- WHAT THIS TASK INVOLVES
Repeat the records below exactly from the line containing "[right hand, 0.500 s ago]" to the line containing "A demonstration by", taking in both of those lines. Drop the pictures.

====================

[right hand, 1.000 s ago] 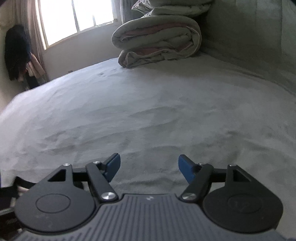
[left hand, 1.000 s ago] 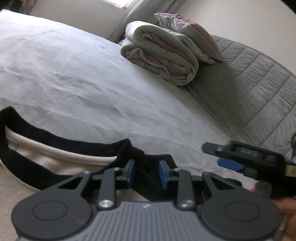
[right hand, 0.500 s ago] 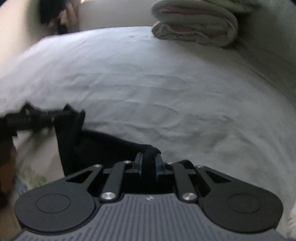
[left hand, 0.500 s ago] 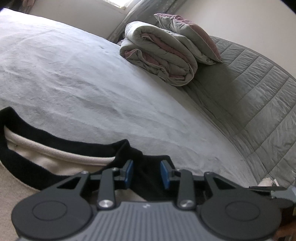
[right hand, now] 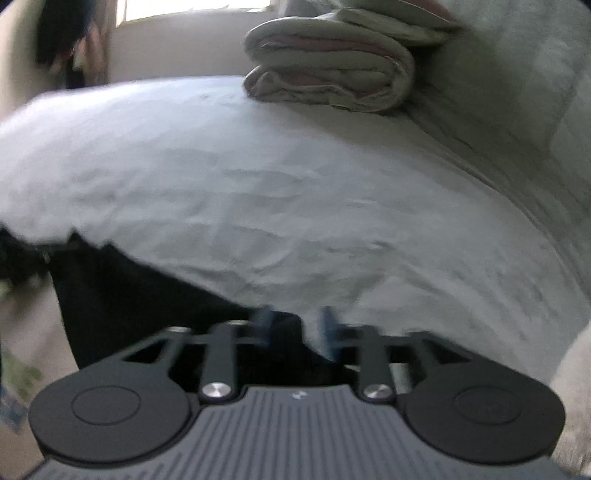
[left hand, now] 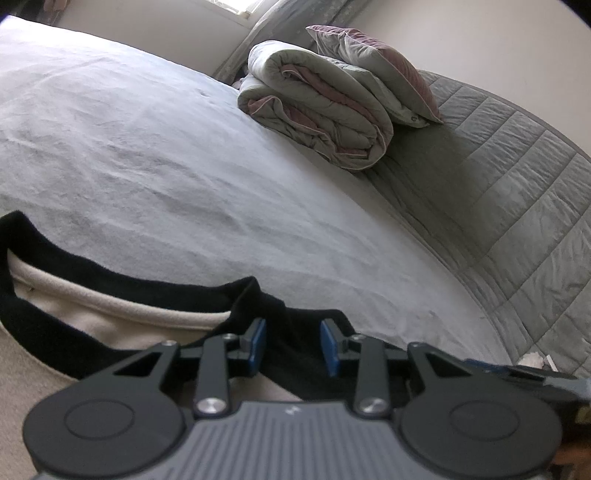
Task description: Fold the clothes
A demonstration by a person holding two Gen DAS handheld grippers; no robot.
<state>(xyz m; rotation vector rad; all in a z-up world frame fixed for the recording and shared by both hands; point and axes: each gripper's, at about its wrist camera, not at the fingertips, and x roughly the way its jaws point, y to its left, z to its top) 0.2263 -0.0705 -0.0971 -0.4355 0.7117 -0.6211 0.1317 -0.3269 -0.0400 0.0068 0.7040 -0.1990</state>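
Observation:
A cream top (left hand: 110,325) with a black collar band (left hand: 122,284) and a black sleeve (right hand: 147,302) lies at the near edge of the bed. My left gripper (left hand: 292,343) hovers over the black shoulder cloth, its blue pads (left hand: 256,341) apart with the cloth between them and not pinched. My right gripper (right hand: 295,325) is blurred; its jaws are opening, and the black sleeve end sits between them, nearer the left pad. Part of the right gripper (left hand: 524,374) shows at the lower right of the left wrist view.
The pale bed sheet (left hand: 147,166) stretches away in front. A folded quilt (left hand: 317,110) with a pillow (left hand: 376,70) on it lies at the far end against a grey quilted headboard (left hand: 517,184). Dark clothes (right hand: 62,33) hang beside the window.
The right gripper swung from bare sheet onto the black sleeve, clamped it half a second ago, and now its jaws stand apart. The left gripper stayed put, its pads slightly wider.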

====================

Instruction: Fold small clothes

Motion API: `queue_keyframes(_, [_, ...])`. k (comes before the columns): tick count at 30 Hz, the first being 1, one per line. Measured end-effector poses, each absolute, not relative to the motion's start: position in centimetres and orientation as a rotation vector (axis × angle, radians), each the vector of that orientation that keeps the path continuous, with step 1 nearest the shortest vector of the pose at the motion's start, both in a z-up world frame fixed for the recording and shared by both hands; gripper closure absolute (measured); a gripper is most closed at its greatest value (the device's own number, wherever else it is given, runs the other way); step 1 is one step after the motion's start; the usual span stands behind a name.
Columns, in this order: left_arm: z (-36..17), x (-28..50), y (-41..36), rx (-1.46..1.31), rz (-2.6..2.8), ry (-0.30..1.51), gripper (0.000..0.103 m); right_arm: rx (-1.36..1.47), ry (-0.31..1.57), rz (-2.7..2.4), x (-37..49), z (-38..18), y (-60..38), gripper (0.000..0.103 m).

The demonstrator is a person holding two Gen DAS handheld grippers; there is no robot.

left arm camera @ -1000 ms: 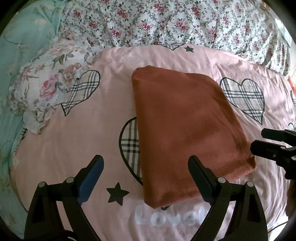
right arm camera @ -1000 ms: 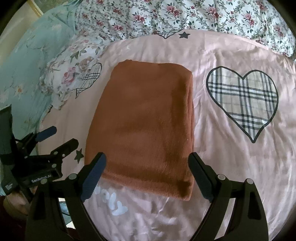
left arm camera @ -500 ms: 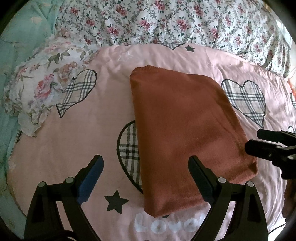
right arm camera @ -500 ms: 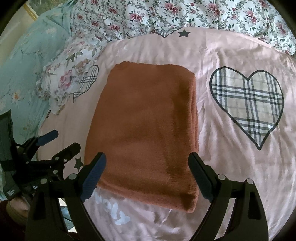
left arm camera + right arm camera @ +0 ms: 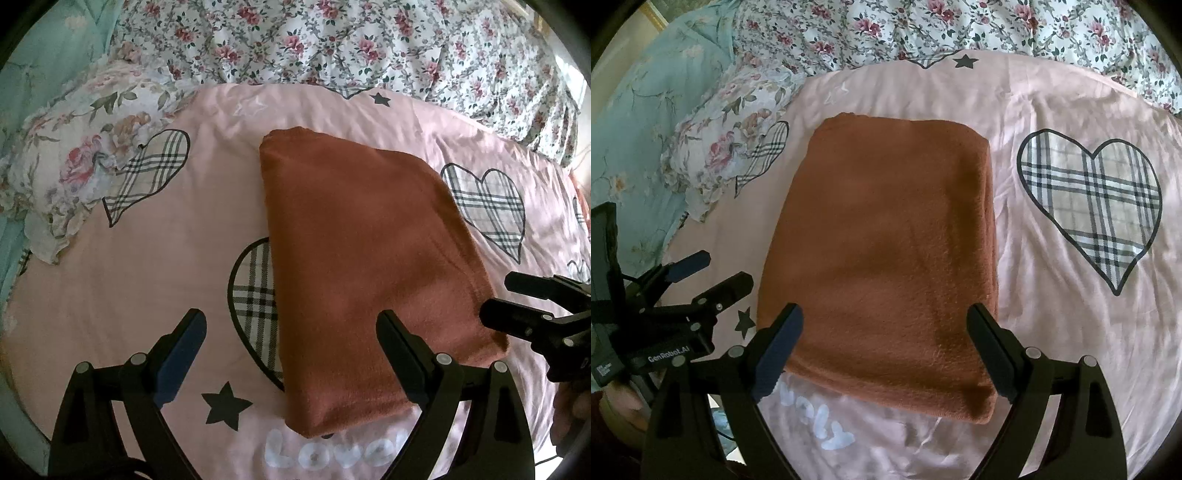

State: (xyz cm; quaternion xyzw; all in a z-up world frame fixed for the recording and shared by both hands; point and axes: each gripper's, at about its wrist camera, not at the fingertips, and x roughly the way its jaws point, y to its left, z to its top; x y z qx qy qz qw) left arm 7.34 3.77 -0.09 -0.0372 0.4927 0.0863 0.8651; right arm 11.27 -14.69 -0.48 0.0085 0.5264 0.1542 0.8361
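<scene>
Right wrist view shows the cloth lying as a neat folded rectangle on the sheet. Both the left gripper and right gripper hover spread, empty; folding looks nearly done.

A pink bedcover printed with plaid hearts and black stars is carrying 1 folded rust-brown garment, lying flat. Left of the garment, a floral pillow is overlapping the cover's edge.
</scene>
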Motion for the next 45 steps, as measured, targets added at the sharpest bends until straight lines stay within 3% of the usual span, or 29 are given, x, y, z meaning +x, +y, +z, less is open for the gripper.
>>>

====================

- SOLUTION BELOW
[right hand, 0.500 s ago] 
[left hand, 0.500 s ago] 
[right hand, now] 
[left hand, now] 
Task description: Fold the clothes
A demonstration by a person holding two Gen DAS handheld grippers; no robot.

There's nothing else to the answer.